**Work request:**
Check every line of the data below for "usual". Copy each one that has it.

════════════════════

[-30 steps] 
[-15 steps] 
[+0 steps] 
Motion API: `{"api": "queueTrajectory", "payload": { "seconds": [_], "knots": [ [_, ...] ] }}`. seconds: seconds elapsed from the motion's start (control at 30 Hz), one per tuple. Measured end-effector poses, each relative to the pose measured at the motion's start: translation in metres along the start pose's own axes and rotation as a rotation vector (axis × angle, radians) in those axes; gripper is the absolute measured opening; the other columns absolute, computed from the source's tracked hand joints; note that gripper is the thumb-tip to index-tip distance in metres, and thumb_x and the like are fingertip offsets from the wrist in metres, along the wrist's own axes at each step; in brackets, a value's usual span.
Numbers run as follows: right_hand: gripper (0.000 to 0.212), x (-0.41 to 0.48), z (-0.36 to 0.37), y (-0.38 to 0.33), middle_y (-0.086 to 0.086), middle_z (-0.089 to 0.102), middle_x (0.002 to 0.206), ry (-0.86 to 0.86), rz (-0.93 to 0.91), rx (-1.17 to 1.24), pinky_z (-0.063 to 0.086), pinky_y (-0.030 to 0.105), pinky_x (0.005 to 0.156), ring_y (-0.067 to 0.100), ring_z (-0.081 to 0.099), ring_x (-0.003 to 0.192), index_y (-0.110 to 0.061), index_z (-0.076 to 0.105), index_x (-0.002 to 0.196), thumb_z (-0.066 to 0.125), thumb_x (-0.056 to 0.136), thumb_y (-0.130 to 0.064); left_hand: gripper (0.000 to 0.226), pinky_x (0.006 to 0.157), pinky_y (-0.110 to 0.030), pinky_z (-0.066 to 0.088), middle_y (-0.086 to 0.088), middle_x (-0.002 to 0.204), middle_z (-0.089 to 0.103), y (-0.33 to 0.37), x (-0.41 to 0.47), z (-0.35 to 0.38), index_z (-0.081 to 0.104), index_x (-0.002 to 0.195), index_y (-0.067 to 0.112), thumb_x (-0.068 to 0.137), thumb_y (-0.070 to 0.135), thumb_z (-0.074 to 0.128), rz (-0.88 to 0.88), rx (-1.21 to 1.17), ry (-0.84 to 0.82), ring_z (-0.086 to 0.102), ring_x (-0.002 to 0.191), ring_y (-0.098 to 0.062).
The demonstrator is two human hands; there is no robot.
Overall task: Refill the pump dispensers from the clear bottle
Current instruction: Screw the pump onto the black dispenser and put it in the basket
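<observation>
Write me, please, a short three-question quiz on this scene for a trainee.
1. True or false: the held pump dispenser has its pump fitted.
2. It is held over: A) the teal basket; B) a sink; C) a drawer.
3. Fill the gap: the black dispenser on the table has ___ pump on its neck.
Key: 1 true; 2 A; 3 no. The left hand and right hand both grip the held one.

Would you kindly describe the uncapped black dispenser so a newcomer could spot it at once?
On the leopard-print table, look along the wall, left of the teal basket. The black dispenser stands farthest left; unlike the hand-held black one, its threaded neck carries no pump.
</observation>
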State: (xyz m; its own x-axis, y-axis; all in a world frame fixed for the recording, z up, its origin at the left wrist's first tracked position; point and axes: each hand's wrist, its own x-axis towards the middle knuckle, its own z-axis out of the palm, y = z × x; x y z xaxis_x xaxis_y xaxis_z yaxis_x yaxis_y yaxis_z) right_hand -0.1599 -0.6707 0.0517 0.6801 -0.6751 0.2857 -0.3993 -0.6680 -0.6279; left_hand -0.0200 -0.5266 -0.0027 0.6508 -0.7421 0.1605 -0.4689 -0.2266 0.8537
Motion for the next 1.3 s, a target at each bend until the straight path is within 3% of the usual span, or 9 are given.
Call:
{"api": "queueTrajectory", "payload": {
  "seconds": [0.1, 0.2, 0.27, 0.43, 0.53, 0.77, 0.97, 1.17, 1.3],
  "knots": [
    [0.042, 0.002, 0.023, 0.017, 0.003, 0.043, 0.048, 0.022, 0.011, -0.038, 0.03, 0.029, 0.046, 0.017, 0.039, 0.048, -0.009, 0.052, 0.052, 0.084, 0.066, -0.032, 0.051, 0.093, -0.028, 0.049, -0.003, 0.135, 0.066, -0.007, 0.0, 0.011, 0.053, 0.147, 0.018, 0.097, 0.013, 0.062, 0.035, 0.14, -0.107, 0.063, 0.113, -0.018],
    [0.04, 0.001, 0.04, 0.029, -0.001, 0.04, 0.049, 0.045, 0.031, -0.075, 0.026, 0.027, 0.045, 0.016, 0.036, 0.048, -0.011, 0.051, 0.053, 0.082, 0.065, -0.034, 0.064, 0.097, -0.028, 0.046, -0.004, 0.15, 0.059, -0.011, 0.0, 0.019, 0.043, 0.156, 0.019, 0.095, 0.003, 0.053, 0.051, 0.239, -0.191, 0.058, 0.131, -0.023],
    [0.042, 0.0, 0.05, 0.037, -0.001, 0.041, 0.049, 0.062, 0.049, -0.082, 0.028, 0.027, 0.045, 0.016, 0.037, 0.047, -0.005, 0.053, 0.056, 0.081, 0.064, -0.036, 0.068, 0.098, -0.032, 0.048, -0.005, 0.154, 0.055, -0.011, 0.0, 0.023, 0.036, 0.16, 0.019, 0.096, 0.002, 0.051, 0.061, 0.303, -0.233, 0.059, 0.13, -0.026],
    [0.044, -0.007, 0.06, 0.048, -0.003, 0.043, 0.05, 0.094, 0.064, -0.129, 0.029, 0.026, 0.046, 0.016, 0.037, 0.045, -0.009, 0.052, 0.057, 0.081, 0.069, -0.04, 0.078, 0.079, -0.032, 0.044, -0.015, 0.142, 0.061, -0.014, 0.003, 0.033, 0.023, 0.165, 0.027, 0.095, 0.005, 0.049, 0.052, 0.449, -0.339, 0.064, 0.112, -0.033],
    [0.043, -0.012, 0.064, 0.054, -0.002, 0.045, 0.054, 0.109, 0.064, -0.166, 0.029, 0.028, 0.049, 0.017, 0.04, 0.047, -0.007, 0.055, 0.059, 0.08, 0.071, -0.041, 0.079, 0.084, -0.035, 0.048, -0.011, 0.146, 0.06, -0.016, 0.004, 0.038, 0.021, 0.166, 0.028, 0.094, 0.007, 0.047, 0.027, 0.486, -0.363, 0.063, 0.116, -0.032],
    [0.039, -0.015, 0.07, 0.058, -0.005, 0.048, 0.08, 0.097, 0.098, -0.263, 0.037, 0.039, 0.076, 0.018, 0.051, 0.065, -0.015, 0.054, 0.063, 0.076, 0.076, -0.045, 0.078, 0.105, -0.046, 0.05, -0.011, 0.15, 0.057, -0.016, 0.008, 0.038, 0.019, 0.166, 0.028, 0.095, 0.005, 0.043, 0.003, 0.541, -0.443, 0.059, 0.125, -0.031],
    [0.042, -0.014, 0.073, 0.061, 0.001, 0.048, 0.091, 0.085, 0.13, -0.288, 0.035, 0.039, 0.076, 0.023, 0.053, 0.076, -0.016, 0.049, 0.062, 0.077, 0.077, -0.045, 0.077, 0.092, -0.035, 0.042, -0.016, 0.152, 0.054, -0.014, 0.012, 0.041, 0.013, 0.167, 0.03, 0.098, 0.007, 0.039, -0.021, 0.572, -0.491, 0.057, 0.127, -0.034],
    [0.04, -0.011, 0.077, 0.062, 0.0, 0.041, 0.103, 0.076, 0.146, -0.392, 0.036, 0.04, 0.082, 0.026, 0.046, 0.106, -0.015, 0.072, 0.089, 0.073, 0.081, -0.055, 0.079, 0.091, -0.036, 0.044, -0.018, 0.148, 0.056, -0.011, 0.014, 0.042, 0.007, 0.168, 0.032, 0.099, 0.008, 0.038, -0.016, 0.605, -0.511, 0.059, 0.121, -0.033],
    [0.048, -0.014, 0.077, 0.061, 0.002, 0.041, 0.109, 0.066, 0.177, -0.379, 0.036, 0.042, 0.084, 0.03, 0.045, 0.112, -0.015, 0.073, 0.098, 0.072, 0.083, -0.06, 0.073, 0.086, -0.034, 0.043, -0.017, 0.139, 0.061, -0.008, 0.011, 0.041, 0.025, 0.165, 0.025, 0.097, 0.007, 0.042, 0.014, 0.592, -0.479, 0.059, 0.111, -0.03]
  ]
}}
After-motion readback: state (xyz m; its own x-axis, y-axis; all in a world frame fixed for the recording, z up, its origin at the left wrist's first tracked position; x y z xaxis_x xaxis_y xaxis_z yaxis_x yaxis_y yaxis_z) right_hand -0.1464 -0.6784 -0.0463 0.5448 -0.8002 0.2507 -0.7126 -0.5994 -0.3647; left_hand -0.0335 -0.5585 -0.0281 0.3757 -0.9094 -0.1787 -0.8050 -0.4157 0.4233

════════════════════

**Completed exercise:**
Motion API: `{"api": "queueTrajectory", "payload": { "seconds": [_], "knots": [ [_, ...] ] }}`. seconds: seconds elapsed from the motion's start (control at 30 Hz), one per tuple. Measured end-effector poses, each relative to the pose measured at the motion's start: translation in metres along the start pose's own axes and rotation as a rotation vector (axis × angle, radians) in those axes; gripper is the absolute measured opening; the other columns absolute, computed from the source's tracked hand joints; note that gripper is the thumb-tip to index-tip distance in metres, and thumb_x and the like are fingertip offsets from the wrist in metres, along the wrist's own axes at each step; in brackets, a value's usual span.
Motion for the next 1.3 s, a target at each bend until the straight path is within 3% of the usual span, or 9 are given.

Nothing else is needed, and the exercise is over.